Scan the material and copy out each line where the word "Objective" occurs.

→ THE INPUT
________________________

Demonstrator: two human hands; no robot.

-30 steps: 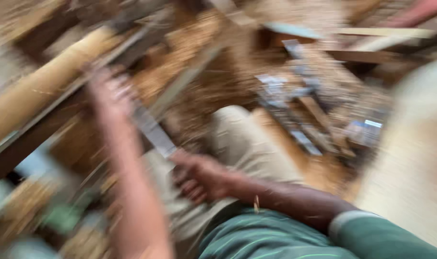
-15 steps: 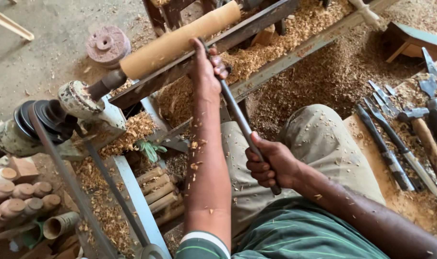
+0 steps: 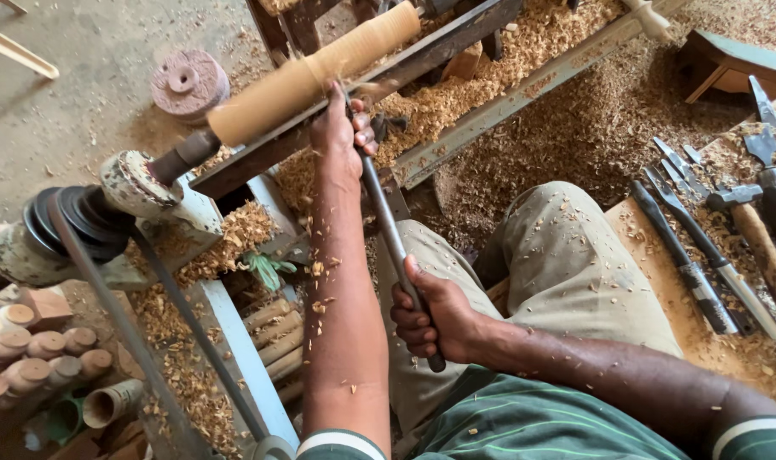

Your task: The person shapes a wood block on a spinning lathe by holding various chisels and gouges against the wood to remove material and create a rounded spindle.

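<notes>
A long round wooden blank [image 3: 315, 72] is mounted in a belt-driven lathe [image 3: 124, 204]. My left hand [image 3: 343, 132] presses the front end of a long metal turning chisel [image 3: 388, 223] down by the tool rest, right against the blank. My right hand [image 3: 430, 317] grips the chisel's rear end close to my lap. Wood chips cling to my left forearm and trousers.
Several chisels and a hammer [image 3: 758, 230] lie on a board at right. Thick wood shavings [image 3: 575, 128] cover the ground beyond the lathe bed. Turned wooden pieces [image 3: 21, 358] are stacked at lower left. A drive belt [image 3: 158, 341] runs down from the pulley. A round disc [image 3: 187, 81] lies on the floor.
The view has steadied from a blur and moved in closer. Both hands keep their hold on the chisel against the blank.
</notes>
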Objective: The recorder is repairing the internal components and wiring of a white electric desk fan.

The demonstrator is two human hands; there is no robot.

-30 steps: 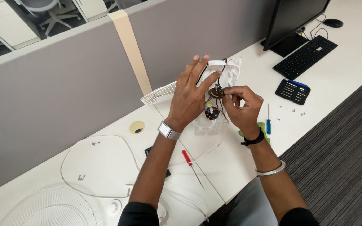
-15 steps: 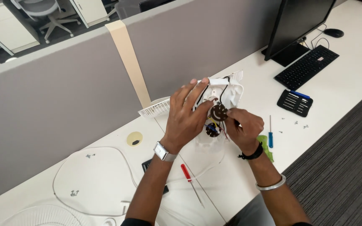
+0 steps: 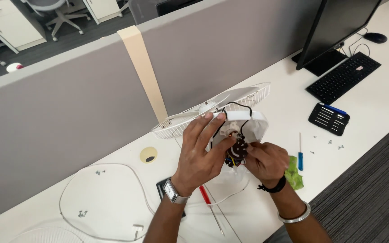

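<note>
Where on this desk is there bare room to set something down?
Bare desk lies between the keyboard and the bit case, and left of the round cable hole. It is crowded around both hands, left hand and right hand, with screwdrivers and loose screws.

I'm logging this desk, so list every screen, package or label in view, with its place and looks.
Monitor: far right of the desk, behind the keyboard; flat black rectangle seen at an angle, its screen dark.
Bit-set case: right of the hands, in front of the keyboard; flat black rectangle with a row of silver bits.
No labels or signs can be made out.
</note>
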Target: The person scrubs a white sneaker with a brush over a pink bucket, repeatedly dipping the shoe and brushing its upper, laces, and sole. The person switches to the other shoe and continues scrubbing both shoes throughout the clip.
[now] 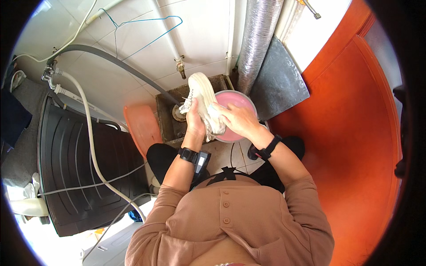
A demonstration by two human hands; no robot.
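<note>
A white lace-up sneaker [203, 91] is held up on its side, toe away from me, with its thick sole facing right. My left hand [195, 121] grips it from the left, near the laces. My right hand [238, 119] is against the sole side near the heel. Its fingers pinch a small whitish thing [212, 110], mostly covered, whose kind I cannot tell. Below the right hand stands a round basin [233, 135] with a pink inside. Behind the shoe is a stone sink [166, 124] with a grey drain hose [133, 68] running into it.
A brass tap [180, 68] is on the tiled wall above the sink. An orange plastic basin [141, 128] leans at the left, beside a dark ribbed appliance panel [90, 159]. A foil duct [258, 43] and grey slab [283, 79] stand near the red-orange door [346, 133].
</note>
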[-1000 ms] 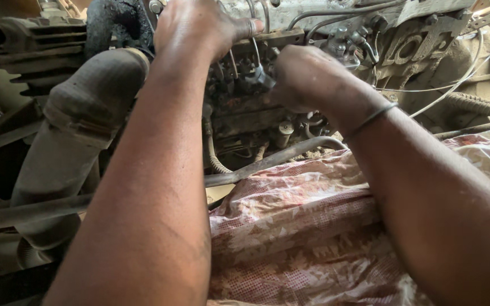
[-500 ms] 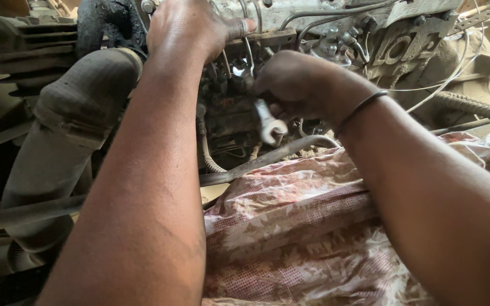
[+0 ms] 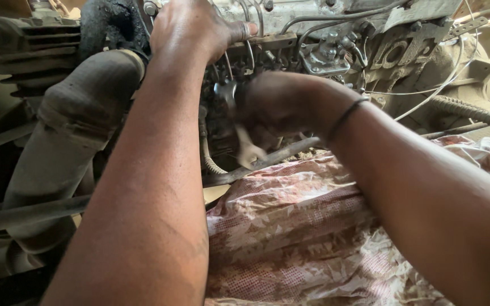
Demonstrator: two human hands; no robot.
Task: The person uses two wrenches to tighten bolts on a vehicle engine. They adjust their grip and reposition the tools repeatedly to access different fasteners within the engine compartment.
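A big, grimy engine fills the far side, a patterned cloth draped below it. The left hand presses flat on top of the engine, fingers curled over a ledge, bracing and holding no tool. The right hand is closed tight around a wrench, low against the engine's pump area. The risk, as I judge it: greasy metal, cramped space, so the wrench could slip off its fitting and drive knuckles into the thin metal pipes beside it. The wrench's long axis runs roughly upright, one head up by the fitting, the blurred end pointing down toward the cloth.
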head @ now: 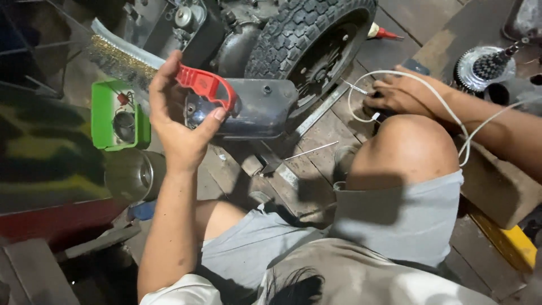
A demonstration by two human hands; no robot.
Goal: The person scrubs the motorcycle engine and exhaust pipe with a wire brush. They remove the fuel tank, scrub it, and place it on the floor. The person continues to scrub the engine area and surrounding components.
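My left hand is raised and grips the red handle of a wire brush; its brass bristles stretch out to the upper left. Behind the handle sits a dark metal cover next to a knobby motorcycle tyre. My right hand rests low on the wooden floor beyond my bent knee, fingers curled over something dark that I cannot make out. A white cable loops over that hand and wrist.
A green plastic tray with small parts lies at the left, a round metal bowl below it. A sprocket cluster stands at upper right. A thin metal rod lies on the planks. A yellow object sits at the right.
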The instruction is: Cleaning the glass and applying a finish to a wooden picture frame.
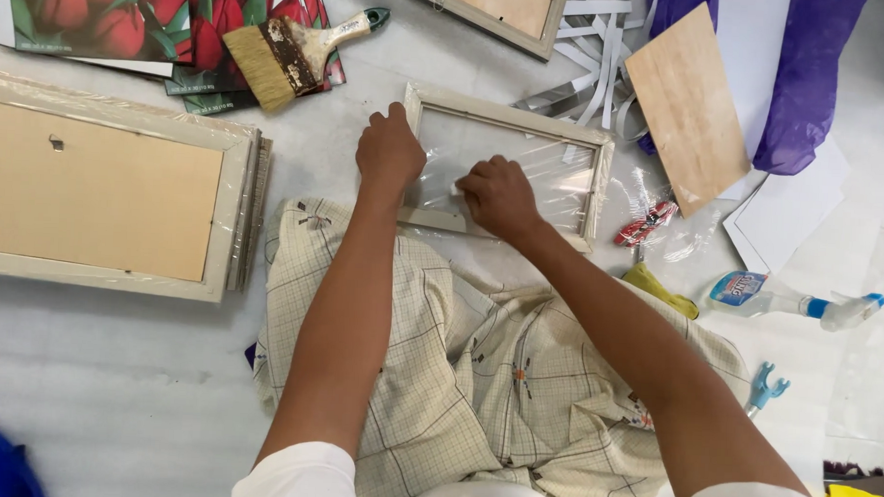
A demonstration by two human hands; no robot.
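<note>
Right hand [501, 195] closed on small white wad, against frame [510, 119] glass.

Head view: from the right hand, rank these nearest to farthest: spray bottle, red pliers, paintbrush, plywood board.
From the right hand:
1. Red pliers, just right of the frame.
2. Plywood board, upper right.
3. Paintbrush, upper left, on the tulip prints.
4. Spray bottle, far right.
</note>
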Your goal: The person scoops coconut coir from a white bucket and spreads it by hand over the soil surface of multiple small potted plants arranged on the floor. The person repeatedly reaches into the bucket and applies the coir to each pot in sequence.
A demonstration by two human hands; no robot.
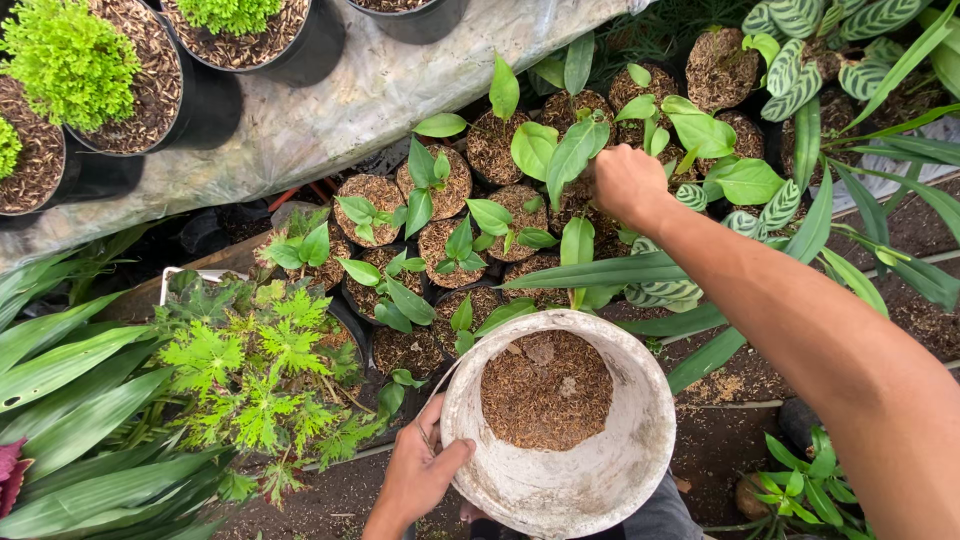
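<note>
Lower centre of the frame: your left hand (420, 472) grips the rim of the white bucket (500, 470), thumb over the edge, fingers beneath, holding it steady.
Bucket contents: brown, fibrous potting mix (546, 388), filling it roughly halfway.
Upper centre: your right hand (626, 183) is closed into a loose fist, knuckles up, over the cluster of small potted seedlings (450, 235).
Step in hand: judging by the fist above the pots, you seem to be dropping a handful of mix onto one small pot.
Next move calls for: a careful release between the leaves, so the mix lands on the soil and not on the foliage.
Hidden: your right fingers curl under, so you cannot tell whether they hold any mix, nor exactly which pot lies beneath them.
Cut off: the large black pots (200, 95) at upper left and the striped-leaf plants (800, 50) at upper right run out of frame.
</note>
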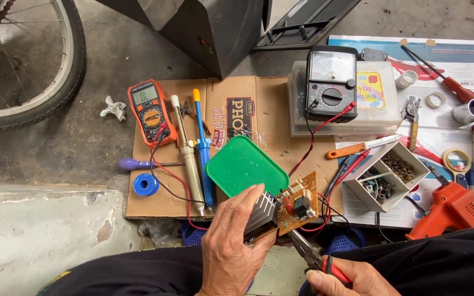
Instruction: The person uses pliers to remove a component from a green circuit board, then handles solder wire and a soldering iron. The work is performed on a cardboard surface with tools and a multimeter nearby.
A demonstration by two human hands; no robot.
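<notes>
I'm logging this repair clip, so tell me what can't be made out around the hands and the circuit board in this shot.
Head view only:
- Right hand: cut off by the bottom edge; only part of its grip on the pliers shows.
- Circuit board: its underside faces away, and the left hand covers part of the heat sink.
- Plier tips: hidden at the board's edge, so what they pinch is unclear.
- Parts in the white divided box: too small to identify.

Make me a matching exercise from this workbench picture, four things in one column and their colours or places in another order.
Things:
1. digital multimeter
2. plastic lid
3. circuit board
4. pliers

Descriptions:
A. green, lying on the cardboard
B. red-handled, in the right hand
C. orange-cased, at the cardboard's left
D. held by the left hand, with a finned heat sink

Pairs: 1-C, 2-A, 3-D, 4-B
</notes>
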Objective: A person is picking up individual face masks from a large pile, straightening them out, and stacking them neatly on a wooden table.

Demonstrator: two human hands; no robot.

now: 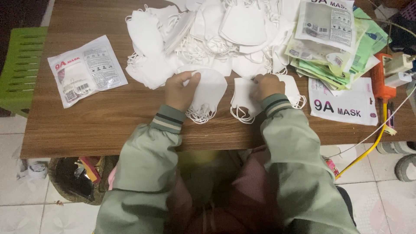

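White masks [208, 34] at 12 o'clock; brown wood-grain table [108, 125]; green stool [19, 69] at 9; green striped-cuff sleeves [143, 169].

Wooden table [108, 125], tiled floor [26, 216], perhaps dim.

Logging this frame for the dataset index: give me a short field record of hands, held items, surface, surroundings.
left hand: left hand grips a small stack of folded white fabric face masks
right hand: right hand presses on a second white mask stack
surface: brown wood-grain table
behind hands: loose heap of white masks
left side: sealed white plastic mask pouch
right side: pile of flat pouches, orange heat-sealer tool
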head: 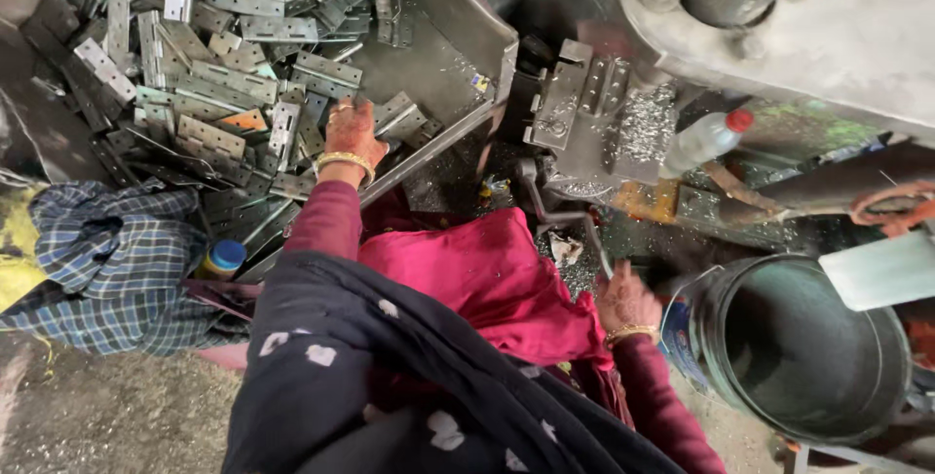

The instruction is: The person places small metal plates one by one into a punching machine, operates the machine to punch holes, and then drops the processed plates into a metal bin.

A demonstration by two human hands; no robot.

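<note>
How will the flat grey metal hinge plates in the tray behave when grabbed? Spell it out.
The flat grey metal hinge plates probably stay stiff, being punched sheet metal. Heaped loosely in the metal tray, they would likely slide and snag on one another. The left hand resting on them could meet sharp edges.

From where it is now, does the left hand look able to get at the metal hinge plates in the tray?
Probably yes. The left hand already rests on the heap of hinge plates in the tray, and nothing lies between its fingers and the plates.

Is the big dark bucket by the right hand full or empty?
Empty, as far as visible: the bucket shows bare inner wall and bottom beside the right hand.
</note>
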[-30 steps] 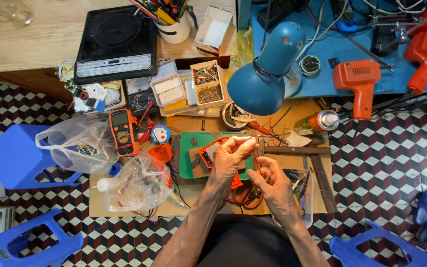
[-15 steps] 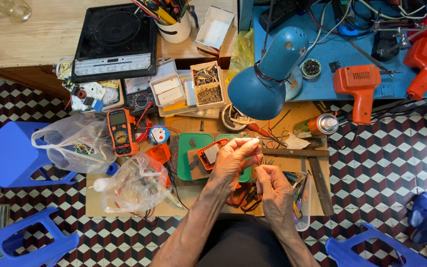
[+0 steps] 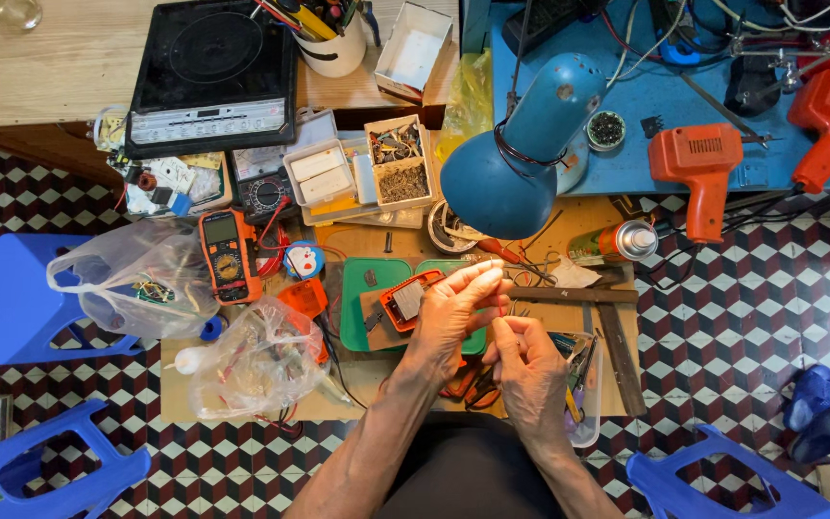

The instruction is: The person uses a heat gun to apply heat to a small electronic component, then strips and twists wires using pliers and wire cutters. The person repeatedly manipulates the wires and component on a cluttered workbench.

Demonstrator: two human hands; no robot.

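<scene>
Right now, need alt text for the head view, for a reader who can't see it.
Seen from above, a person's left hand and right hand meet over a cluttered work board, pinching something too small to identify. Beneath them lie a green mat and an orange device; a blue desk lamp hangs just above.

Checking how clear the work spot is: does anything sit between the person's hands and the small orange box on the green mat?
Nothing visible does. The left hand hovers right beside the orange box on the green mat, partly over it; the right hand is just beside the left, pinching something thin.
</scene>
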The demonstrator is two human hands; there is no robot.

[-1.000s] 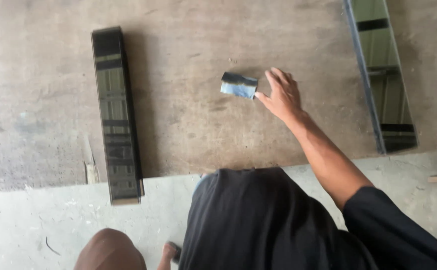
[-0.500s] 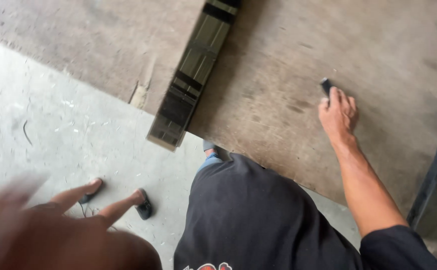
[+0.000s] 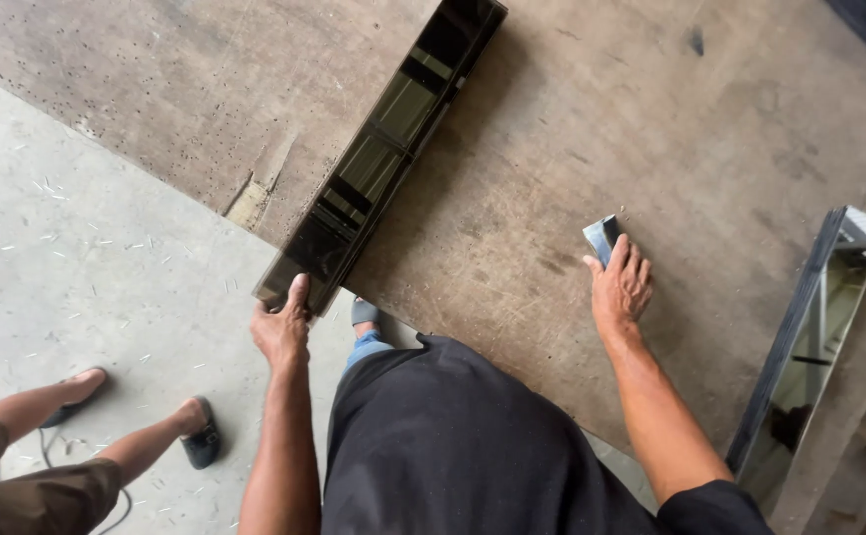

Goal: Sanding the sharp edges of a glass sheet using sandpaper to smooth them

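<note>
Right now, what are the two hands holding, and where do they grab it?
Left hand grips the long dark glass strip by its near end. Right hand rests on a small shiny block.

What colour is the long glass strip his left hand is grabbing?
Dark, smoky brown-black; the long glass strip, gripped by the left hand, shows best in the head view.

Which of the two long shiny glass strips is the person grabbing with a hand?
The dark glass strip on the left: the left hand grips its near end. The other strip, far right, is untouched.

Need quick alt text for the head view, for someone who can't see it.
The left hand grips the near end of a long dark glass strip on a worn wooden table, while the right hand rests on a small shiny block.
</note>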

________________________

→ TASK RESPONSE
Objective: The recorder is repairing the internal components and wiring of a white electric desk fan.
Objective: A person is picking up individual face masks from a large pile, straightening them out, and stacking them neatly on a wooden table.

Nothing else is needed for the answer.